Of particular interest is a section in the memorandum addressing LGBTQI+ people in other countries. Biden promised a "swift and meaningful" U.S. response to human rights abuses of LGBTQI+ persons abroad. The State Department will lead a standing group responsible for monitoring and coordinating an interagency approach to these violations.
"When foreign governments move to restrict the rights of LGBTQI+ persons or fail to enforce legal protections in place, thereby contributing to a climate of intolerance, agencies engaged abroad shall consider appropriate responses, including using the full range of diplomatic and assistance tools and, as appropriate, financial sanctions, visa restrictions, and other actions," the memorandum stated.
Biden also intends on removing former President Donald Trump's policies where they conflict with his new policy. The agencies involved will report back in 100 days on their progress in implementing the memorandum.
The Trump years were a disaster in so many ways, particularly in regard to foreign policy. Mike Pompeo, his last secretary of state, went so far as to establish the bogus Commission on Unalienable Rights that was stacked with anti-LGBTQI+ members and, as Human Rights Watch pointed out, endangered everyone's human rights. The panel asserted a dogmatic version of religious liberty to justify restrictions on reproductive rights and LGBTQI+ rights, as HRW Executive Director Kenneth Roth noted in an op-ed in Foreign Policy. Thankfully, its work was done with the release of its final report last August, which predictably took aim at abortion and LGBTQI+ issues for vilification.
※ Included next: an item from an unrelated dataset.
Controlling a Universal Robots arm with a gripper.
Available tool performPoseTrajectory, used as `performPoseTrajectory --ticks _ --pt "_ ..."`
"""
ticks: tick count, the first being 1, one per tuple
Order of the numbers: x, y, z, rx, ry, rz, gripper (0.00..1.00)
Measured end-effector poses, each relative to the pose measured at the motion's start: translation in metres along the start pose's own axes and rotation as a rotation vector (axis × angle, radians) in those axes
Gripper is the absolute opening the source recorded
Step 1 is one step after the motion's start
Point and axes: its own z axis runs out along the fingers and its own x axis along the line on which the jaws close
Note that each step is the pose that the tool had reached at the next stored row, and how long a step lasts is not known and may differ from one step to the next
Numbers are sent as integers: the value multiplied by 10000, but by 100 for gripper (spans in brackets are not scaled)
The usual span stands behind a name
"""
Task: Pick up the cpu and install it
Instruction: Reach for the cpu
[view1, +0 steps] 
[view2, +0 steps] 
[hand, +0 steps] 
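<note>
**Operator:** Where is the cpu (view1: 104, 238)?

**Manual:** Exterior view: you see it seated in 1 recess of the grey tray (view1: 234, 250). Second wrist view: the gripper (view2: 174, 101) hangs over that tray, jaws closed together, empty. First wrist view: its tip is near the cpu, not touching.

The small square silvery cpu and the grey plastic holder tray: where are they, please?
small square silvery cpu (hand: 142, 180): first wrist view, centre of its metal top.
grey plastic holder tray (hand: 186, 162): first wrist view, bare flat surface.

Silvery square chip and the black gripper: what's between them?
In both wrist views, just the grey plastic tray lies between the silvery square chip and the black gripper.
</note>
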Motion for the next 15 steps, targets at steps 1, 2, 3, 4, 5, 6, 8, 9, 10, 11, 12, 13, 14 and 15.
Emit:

The Biden administration has a heavy burden ahead repairing relations with many countries, and not all of them will be receptive to his inclusive foreign policy with respect to LGBTQI+ people. But countries that outlaw same-sex relations (69), punish same-sex conduct by death (nine), have anti-LGBTQI+ propaganda laws (three) must be put on notice that the U.S. values all lives. Many countries still prohibit same-sex marriage, which is legal in only 29. The U.S. is again willing to fight to ensure that every person is able to live free and equal, as Human Rights Campaign President Alphonso David recently stated.
This is not the end, however, and as Stern noted, it's not the ceiling, it's the floor. After four years of Trump making disparaging, racist remarks, and his administration officials detaining immigrant children in cages, Biden and Blinken can, by their example, at least offer fair-minded countries guidance and support. The policy also needs to be fully funded, no sure thing in a divided Congress, though it has a better chance with Democrats controlling the House and Senate. Blinken also must implement the policy and it seems that he's committed to the task, judging from his comments during his confirmation hearing and alongside Biden last week.